Yes, it seems to be the best option for now. I hope @rosik and @Mons will express their opinion.

Gerold103 Jun 1, 2021
Maintainer Author

we can't simply write sharded storage with Lua only on storage side

I think I am starting to understand. Do you mean that after vshard.storage.cfg() you should not need to call cfg again nor provide any topology on the storage side?

olegrok Jun 2, 2021
Collaborator

Not exactly. I mean that "stateless" router shouldn't be manually configured and can download all that it needs from storage.

After that you could write application using any language that will be able to get topology from storage calling special API and then such application could insert/read data to/from needed storage.

Gerold103 Jun 2, 2021
Maintainer Author

Not exactly. I mean that "stateless" router shouldn't be manually configured and can download all that it needs from storage.

From where will it learn where to download the config? You need at least the URL of the config storage.

olegrok Jun 2, 2021
Collaborator

I just cite #207

In theory, storages currently know everything about cluster topology and can share the knowledge with routers when they first connect and download buckets.

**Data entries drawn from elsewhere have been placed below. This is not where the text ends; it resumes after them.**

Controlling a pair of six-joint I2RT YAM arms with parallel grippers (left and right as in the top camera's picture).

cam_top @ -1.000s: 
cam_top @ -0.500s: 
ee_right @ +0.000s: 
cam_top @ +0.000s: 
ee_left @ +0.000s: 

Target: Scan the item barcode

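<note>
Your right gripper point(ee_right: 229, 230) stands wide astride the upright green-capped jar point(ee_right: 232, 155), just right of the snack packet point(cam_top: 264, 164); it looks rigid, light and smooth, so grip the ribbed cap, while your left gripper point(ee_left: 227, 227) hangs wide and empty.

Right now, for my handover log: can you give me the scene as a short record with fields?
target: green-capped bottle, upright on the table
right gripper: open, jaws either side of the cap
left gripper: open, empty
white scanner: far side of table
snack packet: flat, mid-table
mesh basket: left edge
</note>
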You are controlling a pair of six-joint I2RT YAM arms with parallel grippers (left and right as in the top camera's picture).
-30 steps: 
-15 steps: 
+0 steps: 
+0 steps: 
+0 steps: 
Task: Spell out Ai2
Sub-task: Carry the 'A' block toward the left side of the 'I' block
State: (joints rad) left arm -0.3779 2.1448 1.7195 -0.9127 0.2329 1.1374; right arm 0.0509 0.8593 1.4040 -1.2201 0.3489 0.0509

But yes, at least some of such storage nodes should be known.

R-omk · 2021-05-31T14:37:09Z

R-omk
May 31, 2021

If done inside of vshard, it introduces a third type of the instance in addition to the router and storage.

Такой подход хорошо подходит к концепции cartridge role.

Для такой компоненты уже сейчас можно выделить дополнительный replicaset в котором cartridge отвечает за выбор лидера. А в будущем нативный raft и синхронная репликация полноценно могут конкурировать с продуктами типа etcd/consul.

Далее примерная реализация.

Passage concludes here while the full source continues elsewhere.